Purification and characterization of recombinant affinity peptide-tagged oat phytochrome A.

Full-length Avena sativa (oat) phytochrome A (ASPHYA) was expressed in the yeast Saccharomyces cerevisiae and purified to apparent homogeneity. Expression of an ASPHYA cDNA that encoded the full-length photoreceptor with a 15 amino acid 'strep-tag' peptide at its C-terminus produced a single polypeptide with a molecular mass of 124 kDa. This strep-tagged polypeptide (ASPHYA-ST) bound tightly to streptavidin agarose and was selectively eluted using diaminobiotin, with a chromatographic efficiency of 45%. Incubation of ASPHYA-ST with phytochromobilin (P phi B) and the unnatural chromophore precursors, phycocyanobilin (PCB) and phycoerythrobilin (PEB), produced covalent adducts that were similarly affinity purified.
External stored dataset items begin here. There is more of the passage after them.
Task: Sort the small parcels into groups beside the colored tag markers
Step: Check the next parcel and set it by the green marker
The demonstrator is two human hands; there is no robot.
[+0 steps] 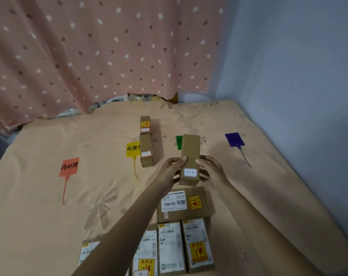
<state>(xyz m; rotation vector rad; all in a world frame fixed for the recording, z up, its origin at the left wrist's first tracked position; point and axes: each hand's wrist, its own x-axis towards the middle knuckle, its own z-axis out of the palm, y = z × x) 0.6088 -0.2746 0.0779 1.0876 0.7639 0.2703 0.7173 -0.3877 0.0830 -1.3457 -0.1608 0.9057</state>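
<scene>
A long brown cardboard parcel (pixel 190 156) with a small white label is held above the bed by both hands: my left hand (pixel 172 169) grips its left side, my right hand (pixel 210 169) its right side. Behind it a green tag (pixel 178 142) lies partly hidden. Two brown parcels (pixel 146 150) lie end to end just right of the yellow tag (pixel 132 149). An orange tag (pixel 69 167) lies to the left and a purple tag (pixel 234 139) to the right. Several labelled parcels (pixel 184 204) lie near me under my arms.
The peach bed sheet (pixel 69 216) covers the work area. A pink spotted curtain (pixel 89 56) hangs at the back and a blue wall (pixel 298 76) bounds the right side. Clutter (pixel 117 99) shows under the curtain's edge.
</scene>
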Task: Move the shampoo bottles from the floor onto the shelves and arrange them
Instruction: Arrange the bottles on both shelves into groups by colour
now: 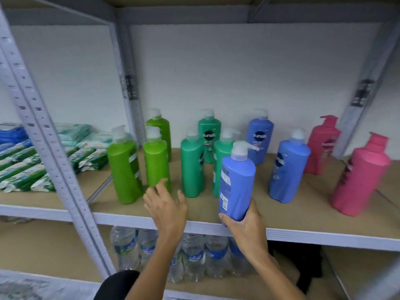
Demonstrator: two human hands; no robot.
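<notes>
Blue plastic, smooth and faintly glossy: that is what we hold in our right hand (242, 226), whose fingers (254, 207) and thumb curl round the base of a blue shampoo bottle (237, 180) with a white pump head. It stands upright at the front edge of the shelf (303, 213), its foot at or just above the board; we cannot tell whether it has touched down. Our left hand (166, 204) hovers beside it with fingers spread and holding nothing, close to the front light-green bottle (155, 163). We judge the bottle full and fairly heavy for its size, with stiff walls that give little under a squeeze, and a slick skin that could slide in a loose grip. Held so low, it is top-heavy and may tip, so we would rather take it round the waist, never by the pump, which may swivel or pull loose. Two other blue bottles (289, 169) stand to the right, near the pink bottles (359, 180), and the gap between them and the teal bottles (192, 165) looks to us the natural place for this one.
</notes>
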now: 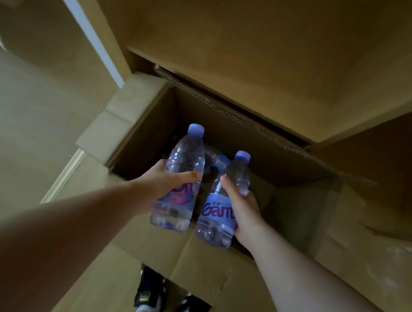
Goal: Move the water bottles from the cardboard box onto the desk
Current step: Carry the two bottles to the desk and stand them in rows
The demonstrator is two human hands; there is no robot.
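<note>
Setting: wooden floor [15, 125], open cardboard box [294, 237] below.
Left hand [165, 182]: fingers clamped around left bottle [184, 168], held over box.
Right hand [242, 210]: fingers clamped around right bottle [216, 219], above box.
Box contents: more bottles [215, 158], dimly visible.

Both bare arms are stretched forward and down. A bottle [182, 176] is gripped by the left hand [166, 179], fingers curled round it; a second bottle [221, 204] is gripped likewise by the right hand [241, 212].
</note>
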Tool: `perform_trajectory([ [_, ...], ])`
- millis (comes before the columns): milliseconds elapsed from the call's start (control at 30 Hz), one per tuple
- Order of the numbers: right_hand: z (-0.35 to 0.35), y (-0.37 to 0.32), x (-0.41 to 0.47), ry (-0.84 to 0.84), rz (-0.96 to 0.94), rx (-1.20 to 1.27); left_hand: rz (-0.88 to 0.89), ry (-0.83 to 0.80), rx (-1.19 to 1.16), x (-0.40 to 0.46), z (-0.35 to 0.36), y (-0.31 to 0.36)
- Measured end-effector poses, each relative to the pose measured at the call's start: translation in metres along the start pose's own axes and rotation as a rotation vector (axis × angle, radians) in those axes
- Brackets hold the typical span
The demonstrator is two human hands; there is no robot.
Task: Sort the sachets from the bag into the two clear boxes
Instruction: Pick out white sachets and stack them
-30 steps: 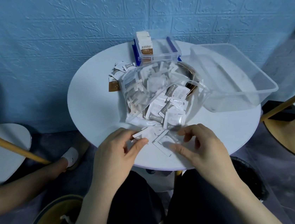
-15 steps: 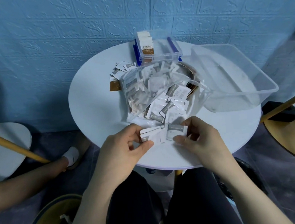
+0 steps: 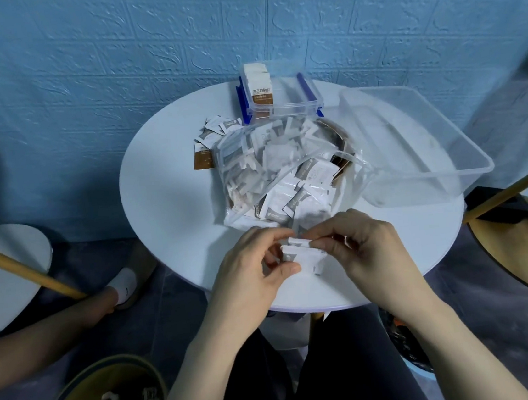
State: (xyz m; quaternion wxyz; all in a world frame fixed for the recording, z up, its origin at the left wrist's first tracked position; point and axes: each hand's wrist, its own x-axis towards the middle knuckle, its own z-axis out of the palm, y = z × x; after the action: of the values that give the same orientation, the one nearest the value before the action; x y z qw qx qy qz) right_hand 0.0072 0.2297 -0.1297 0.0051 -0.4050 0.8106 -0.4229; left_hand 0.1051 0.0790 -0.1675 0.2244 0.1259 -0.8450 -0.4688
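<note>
Hands, left (image 3: 247, 267) and right (image 3: 360, 248), pinch flat white paper sachets (image 3: 301, 251) beside crinkled clear bag (image 3: 272, 166).

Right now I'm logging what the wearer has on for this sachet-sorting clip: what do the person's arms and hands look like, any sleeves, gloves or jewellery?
Both forearms are bare, with no sleeves in view. The left hand and the right hand wear no gloves. No watch or wristband shows. A small glint on a right finger might be a ring, but it is too small to tell.
</note>
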Motion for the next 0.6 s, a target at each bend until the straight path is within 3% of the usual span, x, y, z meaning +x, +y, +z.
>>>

Both P phi B and PCB adducts of ASPHYA-ST were photoactive--the P phi B adduct displaying spectrophotometric properties nearly indistinguishable from those of the native photoreceptor, and the PCB adduct exhibiting blue-shifted absorption maxima. Although the PEB adduct of ASPHYA-ST was photochemically inactive, it was intensely fluorescent with an excitation maximum at 576 nm and emission maxima at 586 nm. The superimposability of its absorption and fluorescence excitation spectra established that a single biliprotein species was responsible for fluorescence from the adduct produced when ASPHYA-ST was incubated with PEB. Steric exclusion HPLC also confirmed that ASPHYA-ST and its three bilin adducts were homodimers, as has been established for phytochrome A isolated from natural sources. The ability to express and purify recombinant phytochromes with biochemical properties very similar to those of the native molecule should facilitate detailed structural analysis of this important class of photoreceptors.[1]